* Dataset content:
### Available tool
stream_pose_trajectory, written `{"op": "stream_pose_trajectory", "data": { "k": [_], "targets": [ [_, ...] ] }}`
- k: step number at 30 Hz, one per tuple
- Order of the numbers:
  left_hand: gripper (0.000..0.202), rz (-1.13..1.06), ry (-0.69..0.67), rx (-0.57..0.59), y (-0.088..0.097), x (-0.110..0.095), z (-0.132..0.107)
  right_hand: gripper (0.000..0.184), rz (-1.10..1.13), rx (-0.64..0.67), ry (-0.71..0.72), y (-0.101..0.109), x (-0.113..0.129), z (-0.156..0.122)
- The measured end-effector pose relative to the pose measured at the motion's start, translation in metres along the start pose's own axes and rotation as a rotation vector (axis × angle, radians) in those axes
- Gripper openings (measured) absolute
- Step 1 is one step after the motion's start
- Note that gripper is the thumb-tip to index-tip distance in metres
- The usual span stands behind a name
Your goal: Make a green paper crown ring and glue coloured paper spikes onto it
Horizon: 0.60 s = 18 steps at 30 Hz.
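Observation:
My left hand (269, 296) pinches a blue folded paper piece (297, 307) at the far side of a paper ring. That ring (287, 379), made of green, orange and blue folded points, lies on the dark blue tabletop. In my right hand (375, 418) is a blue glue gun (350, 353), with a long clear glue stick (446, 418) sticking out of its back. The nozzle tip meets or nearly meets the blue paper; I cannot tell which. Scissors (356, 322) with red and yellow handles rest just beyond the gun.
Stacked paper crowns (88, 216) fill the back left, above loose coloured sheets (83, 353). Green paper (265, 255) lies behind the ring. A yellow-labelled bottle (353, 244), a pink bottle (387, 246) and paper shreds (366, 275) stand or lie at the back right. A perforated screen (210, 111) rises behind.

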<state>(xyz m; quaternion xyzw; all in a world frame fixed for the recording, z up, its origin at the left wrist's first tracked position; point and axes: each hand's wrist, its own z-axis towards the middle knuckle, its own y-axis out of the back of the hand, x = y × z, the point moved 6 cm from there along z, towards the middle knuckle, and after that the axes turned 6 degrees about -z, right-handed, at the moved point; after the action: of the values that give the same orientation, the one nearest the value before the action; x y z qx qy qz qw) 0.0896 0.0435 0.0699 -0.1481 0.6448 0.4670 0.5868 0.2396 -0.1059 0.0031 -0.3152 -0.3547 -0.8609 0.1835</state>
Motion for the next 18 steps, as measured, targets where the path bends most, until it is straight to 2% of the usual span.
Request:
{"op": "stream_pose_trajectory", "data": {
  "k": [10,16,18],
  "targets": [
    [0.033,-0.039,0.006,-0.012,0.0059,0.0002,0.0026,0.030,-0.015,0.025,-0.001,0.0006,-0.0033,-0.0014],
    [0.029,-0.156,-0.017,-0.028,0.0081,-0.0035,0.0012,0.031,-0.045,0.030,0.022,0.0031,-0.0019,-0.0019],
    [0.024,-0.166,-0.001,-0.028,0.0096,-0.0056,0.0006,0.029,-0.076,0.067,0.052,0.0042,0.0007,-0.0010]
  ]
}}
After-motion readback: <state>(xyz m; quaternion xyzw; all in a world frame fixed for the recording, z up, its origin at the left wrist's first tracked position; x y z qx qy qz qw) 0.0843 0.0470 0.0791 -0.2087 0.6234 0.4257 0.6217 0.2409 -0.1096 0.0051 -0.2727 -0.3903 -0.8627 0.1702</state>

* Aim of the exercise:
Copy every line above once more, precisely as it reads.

* Answer box:
### Available tool
stream_pose_trajectory, written `{"op": "stream_pose_trajectory", "data": { "k": [_], "targets": [ [_, ...] ] }}`
- k: step number at 30 Hz, one per tuple
- Order of the numbers:
  left_hand: gripper (0.000..0.202), rz (-1.13..1.06), ry (-0.69..0.67), rx (-0.57..0.59), y (-0.088..0.097), x (-0.110..0.095), z (-0.132..0.107)
  right_hand: gripper (0.000..0.184), rz (-1.10..1.13), rx (-0.64..0.67), ry (-0.71..0.72), y (-0.101..0.109), x (-0.113..0.129), z (-0.156..0.122)
- The measured end-effector pose relative to the pose measured at the motion's start, translation in metres along the start pose's own axes and rotation as a rotation vector (axis × angle, radians) in those axes
- Gripper openings (measured) absolute
- Step 1 is one step after the motion's start
- Note that gripper is the thumb-tip to index-tip distance in metres
- The usual span stands behind a name
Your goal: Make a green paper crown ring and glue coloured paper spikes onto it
Horizon: 0.60 s = 18 steps at 30 Hz.
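Observation:
My left hand (269, 296) pinches a blue folded paper piece (297, 307) at the far side of a paper ring. That ring (287, 379), made of green, orange and blue folded points, lies on the dark blue tabletop. In my right hand (375, 418) is a blue glue gun (350, 353), with a long clear glue stick (446, 418) sticking out of its back. The nozzle tip meets or nearly meets the blue paper; I cannot tell which. Scissors (356, 322) with red and yellow handles rest just beyond the gun.
Stacked paper crowns (88, 216) fill the back left, above loose coloured sheets (83, 353). Green paper (265, 255) lies behind the ring. A yellow-labelled bottle (353, 244), a pink bottle (387, 246) and paper shreds (366, 275) stand or lie at the back right. A perforated screen (210, 111) rises behind.
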
<state>(xyz m; quaternion xyzw; all in a world frame fixed for the recording, z up, its origin at the left wrist's first tracked position; point and axes: each hand's wrist, its own z-axis towards the middle knuckle, its own y-axis out of the back of the hand, x = y × z, the point moved 6 cm from there along z, towards the middle knuckle, and after that the axes turned 6 degrees about -z, right-handed, at the moved point; after the action: of the values that give the same orientation, the one nearest the value before the action; x y z qx qy qz qw) 0.0896 0.0435 0.0699 -0.1481 0.6448 0.4670 0.5868 0.2396 -0.1059 0.0031 -0.3152 -0.3547 -0.8609 0.1835</state>
Motion for the next 18 steps, as measured, targets where the path bends most, until it is straight to 2% of the usual span.
Request:
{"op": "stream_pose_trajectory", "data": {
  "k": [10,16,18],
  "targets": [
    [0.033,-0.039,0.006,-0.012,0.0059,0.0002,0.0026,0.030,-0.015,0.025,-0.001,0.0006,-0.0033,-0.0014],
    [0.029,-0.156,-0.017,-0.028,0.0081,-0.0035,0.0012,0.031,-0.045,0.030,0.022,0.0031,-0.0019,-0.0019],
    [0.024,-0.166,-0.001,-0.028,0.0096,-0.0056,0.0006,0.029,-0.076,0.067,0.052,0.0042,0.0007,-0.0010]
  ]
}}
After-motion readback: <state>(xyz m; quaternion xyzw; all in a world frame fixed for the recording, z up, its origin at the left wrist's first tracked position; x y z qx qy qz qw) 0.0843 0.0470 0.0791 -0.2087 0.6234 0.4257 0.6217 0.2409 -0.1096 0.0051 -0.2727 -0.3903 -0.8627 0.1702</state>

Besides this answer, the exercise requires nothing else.